Второе существенное обстоятельство. «Молоток» из мандельштамовского стихотворения имеет несомненную связь с рассуждениями из «Разговора о Данте», прозы Мандельштама, создававшейся в тот же 1933 год, что и «Квартира…».
«Поэтическая речь, или мысль, лишь чрезвычайно условно может быть названа звучащей, потому что мы слышим в ней лишь скрещиванье двух линий, из которых одна, взятая сама по себе, – абсолютно немая, а другая, взятая вне орудийной метаморфозы, лишена всякой значительности и всякого интереса и поддается пересказу, что, на мой взгляд, вернейший признак отсутствия поэзии, ибо там, где обнаружена соизмеримость вещи с пересказом, там простыни не смяты, там поэзия, так сказать, не ночевала».
«В поэзии важно только исполняющее понимание – отнюдь не пассивное, не воспроизводящее, не пересказывающее. Семантическая удовлетворенность равна чувству исполненного приказа.
Смысловые волны-сигналы исчезают, исполнив свою работу; чем они сильнее, тем уступчивее, тем менее склонны задерживаться.
Иначе неизбежен долбеж, вколачиванье готовых гвоздей (курсив мой. – Л.В.), именуемых культурно-поэтическими образами».

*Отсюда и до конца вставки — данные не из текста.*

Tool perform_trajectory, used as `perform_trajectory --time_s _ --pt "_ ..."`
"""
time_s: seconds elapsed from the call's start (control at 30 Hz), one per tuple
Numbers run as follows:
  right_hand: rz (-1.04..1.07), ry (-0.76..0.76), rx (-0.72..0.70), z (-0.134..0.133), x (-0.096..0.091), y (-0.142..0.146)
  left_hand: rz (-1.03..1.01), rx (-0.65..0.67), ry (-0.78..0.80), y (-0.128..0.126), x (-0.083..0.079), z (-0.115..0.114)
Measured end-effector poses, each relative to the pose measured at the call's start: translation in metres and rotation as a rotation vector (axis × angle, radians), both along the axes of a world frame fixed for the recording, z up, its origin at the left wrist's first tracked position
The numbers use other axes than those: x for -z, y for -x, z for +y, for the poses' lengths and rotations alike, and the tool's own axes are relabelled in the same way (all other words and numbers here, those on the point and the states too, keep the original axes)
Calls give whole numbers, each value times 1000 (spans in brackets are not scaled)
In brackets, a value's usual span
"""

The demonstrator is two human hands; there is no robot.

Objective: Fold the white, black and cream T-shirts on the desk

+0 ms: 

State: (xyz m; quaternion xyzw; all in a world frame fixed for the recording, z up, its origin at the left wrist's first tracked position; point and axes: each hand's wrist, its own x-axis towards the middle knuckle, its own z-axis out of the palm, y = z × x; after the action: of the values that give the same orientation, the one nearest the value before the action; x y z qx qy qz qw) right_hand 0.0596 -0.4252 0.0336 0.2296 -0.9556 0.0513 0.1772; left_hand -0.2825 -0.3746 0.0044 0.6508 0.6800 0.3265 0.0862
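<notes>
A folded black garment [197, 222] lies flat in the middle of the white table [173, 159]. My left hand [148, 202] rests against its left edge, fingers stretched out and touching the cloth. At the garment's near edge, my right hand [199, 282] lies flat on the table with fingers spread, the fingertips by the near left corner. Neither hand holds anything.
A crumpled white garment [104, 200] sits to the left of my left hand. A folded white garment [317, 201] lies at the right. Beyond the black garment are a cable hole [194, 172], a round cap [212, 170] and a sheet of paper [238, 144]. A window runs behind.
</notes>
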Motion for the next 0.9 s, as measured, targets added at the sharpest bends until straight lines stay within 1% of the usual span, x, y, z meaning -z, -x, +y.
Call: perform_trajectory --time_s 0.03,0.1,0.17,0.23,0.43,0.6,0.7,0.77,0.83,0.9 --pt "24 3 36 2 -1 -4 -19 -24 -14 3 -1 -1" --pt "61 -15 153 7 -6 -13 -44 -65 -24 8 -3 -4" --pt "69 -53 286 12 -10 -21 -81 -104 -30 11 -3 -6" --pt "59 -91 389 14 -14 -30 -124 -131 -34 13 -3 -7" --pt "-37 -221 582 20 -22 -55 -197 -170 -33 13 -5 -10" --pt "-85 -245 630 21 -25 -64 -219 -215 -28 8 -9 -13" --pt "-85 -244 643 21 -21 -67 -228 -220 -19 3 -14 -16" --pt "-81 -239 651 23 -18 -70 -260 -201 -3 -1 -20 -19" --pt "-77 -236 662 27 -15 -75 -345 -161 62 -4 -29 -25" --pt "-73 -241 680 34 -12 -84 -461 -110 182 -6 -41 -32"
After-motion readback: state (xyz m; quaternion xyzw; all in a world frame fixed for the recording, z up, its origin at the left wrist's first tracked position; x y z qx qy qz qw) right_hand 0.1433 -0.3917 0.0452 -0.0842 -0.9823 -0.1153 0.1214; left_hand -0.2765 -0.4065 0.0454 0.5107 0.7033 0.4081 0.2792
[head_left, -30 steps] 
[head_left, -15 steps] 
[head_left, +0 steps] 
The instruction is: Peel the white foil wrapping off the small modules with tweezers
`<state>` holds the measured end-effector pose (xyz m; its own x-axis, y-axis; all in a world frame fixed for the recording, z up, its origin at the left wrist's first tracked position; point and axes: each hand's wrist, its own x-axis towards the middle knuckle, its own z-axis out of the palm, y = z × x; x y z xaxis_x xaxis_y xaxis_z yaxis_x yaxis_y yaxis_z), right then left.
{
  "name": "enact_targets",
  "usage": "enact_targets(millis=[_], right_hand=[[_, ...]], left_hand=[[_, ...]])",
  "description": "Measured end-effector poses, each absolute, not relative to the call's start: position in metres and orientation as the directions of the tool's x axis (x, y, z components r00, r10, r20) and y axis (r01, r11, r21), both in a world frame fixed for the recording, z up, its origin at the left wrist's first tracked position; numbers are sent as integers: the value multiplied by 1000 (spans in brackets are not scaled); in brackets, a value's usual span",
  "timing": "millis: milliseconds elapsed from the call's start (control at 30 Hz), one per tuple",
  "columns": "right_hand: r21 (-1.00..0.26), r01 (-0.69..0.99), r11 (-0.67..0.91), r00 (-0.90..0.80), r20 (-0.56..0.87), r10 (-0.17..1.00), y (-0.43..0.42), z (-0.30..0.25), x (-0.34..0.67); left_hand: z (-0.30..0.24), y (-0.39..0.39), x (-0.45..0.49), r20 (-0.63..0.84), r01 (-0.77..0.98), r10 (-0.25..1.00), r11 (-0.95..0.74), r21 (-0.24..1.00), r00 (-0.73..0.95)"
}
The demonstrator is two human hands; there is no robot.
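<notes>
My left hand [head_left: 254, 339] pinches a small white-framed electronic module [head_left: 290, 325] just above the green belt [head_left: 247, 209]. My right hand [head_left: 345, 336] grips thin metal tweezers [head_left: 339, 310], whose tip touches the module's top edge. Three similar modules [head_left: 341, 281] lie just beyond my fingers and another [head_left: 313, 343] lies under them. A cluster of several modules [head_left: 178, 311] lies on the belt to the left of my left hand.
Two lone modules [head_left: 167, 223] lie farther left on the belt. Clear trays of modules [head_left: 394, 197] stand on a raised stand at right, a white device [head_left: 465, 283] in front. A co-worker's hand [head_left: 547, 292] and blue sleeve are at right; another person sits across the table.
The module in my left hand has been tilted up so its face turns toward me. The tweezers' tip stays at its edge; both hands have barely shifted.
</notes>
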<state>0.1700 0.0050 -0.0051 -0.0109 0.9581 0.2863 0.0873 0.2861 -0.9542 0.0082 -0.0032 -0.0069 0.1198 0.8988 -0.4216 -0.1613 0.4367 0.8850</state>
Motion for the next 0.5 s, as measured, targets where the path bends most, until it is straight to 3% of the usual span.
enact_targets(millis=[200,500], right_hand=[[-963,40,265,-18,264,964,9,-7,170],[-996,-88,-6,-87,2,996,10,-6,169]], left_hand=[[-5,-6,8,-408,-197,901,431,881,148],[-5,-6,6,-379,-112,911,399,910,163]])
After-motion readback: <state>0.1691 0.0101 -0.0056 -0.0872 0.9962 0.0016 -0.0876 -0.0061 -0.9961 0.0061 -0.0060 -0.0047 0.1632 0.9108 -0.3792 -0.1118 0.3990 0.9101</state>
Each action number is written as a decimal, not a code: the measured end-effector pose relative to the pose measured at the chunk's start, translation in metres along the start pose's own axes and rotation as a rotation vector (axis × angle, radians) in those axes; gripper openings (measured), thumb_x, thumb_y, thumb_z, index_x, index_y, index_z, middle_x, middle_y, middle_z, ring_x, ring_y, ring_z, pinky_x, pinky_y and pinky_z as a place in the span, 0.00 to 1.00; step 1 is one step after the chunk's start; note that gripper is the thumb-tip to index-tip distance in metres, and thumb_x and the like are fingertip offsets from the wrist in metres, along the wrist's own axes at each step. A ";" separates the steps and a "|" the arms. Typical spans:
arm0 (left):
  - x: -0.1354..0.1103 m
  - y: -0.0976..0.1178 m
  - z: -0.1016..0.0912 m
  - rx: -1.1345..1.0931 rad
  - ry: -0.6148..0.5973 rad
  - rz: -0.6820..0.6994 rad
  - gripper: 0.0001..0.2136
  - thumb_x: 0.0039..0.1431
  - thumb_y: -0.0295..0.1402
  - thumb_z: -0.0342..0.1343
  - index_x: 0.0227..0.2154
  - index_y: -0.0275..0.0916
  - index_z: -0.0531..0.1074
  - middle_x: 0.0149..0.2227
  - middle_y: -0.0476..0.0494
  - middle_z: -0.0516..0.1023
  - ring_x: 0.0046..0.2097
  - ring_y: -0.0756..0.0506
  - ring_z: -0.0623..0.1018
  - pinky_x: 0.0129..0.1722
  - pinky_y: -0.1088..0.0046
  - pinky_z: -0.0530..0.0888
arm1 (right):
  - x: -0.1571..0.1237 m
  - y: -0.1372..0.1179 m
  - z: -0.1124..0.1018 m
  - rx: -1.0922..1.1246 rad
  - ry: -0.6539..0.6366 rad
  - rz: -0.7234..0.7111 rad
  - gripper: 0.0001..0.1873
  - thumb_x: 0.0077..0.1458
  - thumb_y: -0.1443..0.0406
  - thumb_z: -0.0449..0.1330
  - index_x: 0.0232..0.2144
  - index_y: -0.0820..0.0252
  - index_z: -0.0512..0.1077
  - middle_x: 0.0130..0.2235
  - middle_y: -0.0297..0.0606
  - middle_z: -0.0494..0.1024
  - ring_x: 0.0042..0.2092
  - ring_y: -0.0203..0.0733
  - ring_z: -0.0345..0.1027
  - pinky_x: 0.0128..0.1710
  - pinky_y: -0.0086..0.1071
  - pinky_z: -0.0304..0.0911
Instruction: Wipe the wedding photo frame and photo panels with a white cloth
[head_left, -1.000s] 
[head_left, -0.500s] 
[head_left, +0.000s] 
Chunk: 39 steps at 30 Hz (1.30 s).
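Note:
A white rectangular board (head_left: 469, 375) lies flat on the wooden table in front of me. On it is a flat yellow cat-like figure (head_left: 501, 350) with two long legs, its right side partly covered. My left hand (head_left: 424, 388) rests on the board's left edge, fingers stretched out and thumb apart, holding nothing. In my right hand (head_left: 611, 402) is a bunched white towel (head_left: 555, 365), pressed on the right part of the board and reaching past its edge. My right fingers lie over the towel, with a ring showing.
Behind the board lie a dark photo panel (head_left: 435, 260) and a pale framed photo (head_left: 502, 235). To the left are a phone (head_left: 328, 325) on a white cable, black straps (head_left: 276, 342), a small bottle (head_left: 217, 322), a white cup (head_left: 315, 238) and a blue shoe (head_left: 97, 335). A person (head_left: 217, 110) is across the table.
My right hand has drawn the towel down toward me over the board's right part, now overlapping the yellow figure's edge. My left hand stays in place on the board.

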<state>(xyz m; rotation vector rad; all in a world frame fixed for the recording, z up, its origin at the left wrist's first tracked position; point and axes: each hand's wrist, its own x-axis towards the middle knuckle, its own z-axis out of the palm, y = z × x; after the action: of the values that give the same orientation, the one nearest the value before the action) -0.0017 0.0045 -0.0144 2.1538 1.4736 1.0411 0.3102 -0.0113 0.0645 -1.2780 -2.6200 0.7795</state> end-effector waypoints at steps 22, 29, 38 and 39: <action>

Зарифмованные гражданственные прописи Некрасова – это и есть «вколачиванье готовых гвоздей». Отметим, что если связь некрасовского «молотка» из «Квартиры» и «истории с гвоздями на запятках» предположительна (хотя вполне вероятна), то перекличка выше процитированного места из «Разговора о Данте» со стихотворением Мандельштама несомненна. Нельзя не обратить внимания и на то, что мандельштамовские слова о стихах, где «поэзия… не ночевала» – цитата из письма И.С. Тургенева, в котором эта характеристика относится именно к Некрасову: «…Г-н Некрасов – поэт с натугой и штучками; пробовал я на днях перечесть его собрание стихотворений… Нет! Поэзия и не ночевала тут – и бросил я в угол это жеваное папье-маше с поливкой из острой водки» [545] . Нам представляется, что, отталкиваясь от «эпизода с гвоздями», Мандельштам, сохраняя мотив лицемерия, осложнил образ – уподобил сами зарифмованные проповеди Некрасова гвоздям: ходячие истины общей морали, банальные ее сентенции, вроде того, что «приспособленчество и лицемерие – это плохо» подобны стандартным одинаковым гвоздям. Это формулы безличной нравственности, годные на все случаи жизни и не имеющие отношения к подлинной поэзии (что не отменяет справедливости такого рода высказываний). И эта составляющая смысла также «в свернутом виде» заключена в словах о молотке Некрасова из «Квартиры…». Можно предположить также, что в создании формулы неподлинной поэзии – «вколачиванье готовых гвоздей» – мог сыграть роль и библейский текст: «Слова мудрых – как иглы и как вбитые гвозди, и составители их – от единого пастыря» (Книга Екклезиаста или проповедника, 12:11.) В таком случае упоминание о молотке, репрезентирующем «мудрость» обличений и призывов Некрасова, окрашивается дополнительной иронией.